The thing that comes across most in the section three is the concept of Berry being committed both to the world at large, but really to this one specific place on the Kentucky River. "The Long Legged House" is the story of a cabin his great Uncle built, which he restores as a youth as a camping site and then restores again as a house to bring his bride home to. "A Native Hill" tells of his returning to his home for good from the lure of urban and "civilized" living.
As you can guess from this smattering of quotes he is a contrarian, a conservationist, a poet, and a man who is well grounded in the concept that a piece a land and a humble living can be the art of a lifetime (Ichiryo Gusoku, one of the mottos around here: "One section of land (enough to feed a family), one suit of armor (minimal possessions but enough to defend it).
Would I recommend this book? Yes. Berry is a joy to read (speaking as one who reads and writes).
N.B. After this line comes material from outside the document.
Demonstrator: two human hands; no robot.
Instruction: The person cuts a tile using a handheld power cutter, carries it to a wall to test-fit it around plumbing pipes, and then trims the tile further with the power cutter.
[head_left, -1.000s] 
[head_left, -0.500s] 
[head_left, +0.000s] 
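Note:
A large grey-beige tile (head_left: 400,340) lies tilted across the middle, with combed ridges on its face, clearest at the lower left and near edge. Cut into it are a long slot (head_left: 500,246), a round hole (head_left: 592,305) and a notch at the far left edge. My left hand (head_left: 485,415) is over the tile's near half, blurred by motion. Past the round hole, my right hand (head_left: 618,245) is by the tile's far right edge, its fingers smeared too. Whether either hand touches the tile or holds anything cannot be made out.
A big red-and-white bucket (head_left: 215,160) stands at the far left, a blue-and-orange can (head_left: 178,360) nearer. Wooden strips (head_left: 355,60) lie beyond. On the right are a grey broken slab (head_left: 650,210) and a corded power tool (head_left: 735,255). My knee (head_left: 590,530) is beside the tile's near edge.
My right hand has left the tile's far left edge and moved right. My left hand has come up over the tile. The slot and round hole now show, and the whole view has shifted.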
He uses his words well and with purpose, and in many ways (perhaps more than I had imagined) he and I share beliefs and points of view. I do not know that this has relieved my caution any less, but at least it has made me more willing.
Wendell Berry is a writer, like Gene Logsdon, that not only wrote about returning home a making a life, but did it. That alone deserves tremendous respect in an age where so many perceive the only place to find a life is surrounded by people in an artificial environment.